**What you are asked to do**. Repeat the whole listing. Keep it exact.

**Information supplied**.
--

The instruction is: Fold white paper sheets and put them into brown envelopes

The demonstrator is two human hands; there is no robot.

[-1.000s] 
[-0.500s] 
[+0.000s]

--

**Your solution**.
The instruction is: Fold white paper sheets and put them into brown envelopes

The demonstrator is two human hands; there is no robot.

[-1.000s] 
[-0.500s] 
[+0.000s]

What came before is the complete response.